Respondents admit that legal services were performed by petitioner for which payment of legal fees are due.  The question that they resolved was which among the parties, the government, or the officials of Clark Development Corporation were liable.

The net effect of upholding or setting aside the assailed Commission on Audit rulings would be to either disallow or allow the payment of legal fees to petitioner.  Petitioner, therefore, stands to either be benefited or injured by the suit, or entitled to its avails.  It is a real party-in-interest.

Clark Development Corporation’s Board of Directors, on the other hand, should have been impleaded in this case as a necessary party.

A necessary party is defined as “one who is not indispensable but who ought to be joined as a party if complete relief is to be accorded as to those already parties, or for a complete determination or settlement of the claim subject of the action.”[65]

The actions of the Board of Directors precipitated the issues in this case.  If the petition is granted, then the officers are relieved of liability to petitioner.  If the rulings of respondents are upheld, then it is the Board of Directors that will be liable to petitioner.  Any relief in this case would be incomplete without joining the members of the Board of Directors.

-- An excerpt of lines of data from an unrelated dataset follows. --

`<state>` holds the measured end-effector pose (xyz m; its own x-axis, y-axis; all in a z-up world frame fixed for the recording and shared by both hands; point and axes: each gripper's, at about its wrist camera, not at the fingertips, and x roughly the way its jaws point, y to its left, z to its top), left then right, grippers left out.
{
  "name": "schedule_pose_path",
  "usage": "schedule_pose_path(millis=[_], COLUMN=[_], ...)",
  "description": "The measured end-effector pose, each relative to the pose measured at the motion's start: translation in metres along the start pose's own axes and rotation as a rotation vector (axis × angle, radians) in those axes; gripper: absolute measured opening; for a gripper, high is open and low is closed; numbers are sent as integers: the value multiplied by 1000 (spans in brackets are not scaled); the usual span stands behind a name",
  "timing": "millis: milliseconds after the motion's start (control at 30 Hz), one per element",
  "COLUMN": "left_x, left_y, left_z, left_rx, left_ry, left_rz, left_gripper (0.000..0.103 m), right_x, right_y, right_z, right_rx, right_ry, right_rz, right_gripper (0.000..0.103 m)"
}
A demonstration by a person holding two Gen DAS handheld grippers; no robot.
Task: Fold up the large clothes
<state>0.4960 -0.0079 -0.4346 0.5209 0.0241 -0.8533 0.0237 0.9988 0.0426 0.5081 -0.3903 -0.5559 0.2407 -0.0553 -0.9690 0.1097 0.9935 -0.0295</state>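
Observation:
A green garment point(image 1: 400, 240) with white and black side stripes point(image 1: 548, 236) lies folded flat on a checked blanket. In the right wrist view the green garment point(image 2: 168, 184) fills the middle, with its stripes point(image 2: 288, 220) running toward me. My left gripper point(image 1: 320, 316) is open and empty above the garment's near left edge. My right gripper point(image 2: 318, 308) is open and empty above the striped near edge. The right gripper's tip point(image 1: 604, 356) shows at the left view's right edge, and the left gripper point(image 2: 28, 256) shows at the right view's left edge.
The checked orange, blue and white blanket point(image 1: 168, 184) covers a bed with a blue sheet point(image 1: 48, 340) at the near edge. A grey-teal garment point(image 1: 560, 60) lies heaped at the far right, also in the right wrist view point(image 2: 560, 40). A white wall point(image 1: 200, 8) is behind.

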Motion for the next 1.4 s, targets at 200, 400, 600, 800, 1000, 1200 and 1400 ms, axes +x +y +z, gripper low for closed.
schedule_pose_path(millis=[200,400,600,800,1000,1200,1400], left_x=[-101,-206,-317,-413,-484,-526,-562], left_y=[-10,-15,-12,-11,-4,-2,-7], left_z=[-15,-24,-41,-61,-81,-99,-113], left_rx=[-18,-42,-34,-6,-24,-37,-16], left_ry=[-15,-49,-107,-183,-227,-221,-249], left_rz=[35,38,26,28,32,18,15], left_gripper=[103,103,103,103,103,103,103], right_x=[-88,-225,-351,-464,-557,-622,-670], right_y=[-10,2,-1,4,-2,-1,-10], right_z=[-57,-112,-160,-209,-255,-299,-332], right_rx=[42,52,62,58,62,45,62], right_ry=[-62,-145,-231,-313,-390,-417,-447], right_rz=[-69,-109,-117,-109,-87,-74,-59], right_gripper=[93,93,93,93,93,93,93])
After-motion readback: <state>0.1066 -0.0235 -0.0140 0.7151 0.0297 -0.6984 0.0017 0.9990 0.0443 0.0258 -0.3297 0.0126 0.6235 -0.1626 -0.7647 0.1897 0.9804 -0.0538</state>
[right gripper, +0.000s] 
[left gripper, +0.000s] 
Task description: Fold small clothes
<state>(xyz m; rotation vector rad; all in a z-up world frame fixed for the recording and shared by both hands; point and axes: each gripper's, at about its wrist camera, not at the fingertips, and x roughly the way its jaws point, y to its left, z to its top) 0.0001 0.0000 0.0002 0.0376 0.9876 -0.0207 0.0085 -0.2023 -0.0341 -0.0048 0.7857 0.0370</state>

The Commission on Audit did not
commit grave abuse of discretion in
denying the corporation’s request for
clearance to engage the services of
petitioner as private counsel


Book IV, Title III, Chapter 3, Section 10 of the Administrative Code of 1987 provides:

Section. 10. Office of the Government Corporate Counsel. - The Office of the Government Corporate Counsel (OGCC) shall act as the principal law office of all government-owned or controlled corporations, their subsidiaries, other corporate off-springs and government acquired asset corporations and shall exercise control and supervision over all legal departments or divisions maintained separately and such powers and functions as are now or may hereafter be provided by law. In the exercise of such control and supervision, the Government Corporate Counsel shall promulgate rules and regulations to effectively implement the objectives of this Office. (Emphasis supplied)

The Office of the Government Corporate Counsel is mandated by law to provide legal services to government-owned and controlled corporations such as Clark Development Corporation.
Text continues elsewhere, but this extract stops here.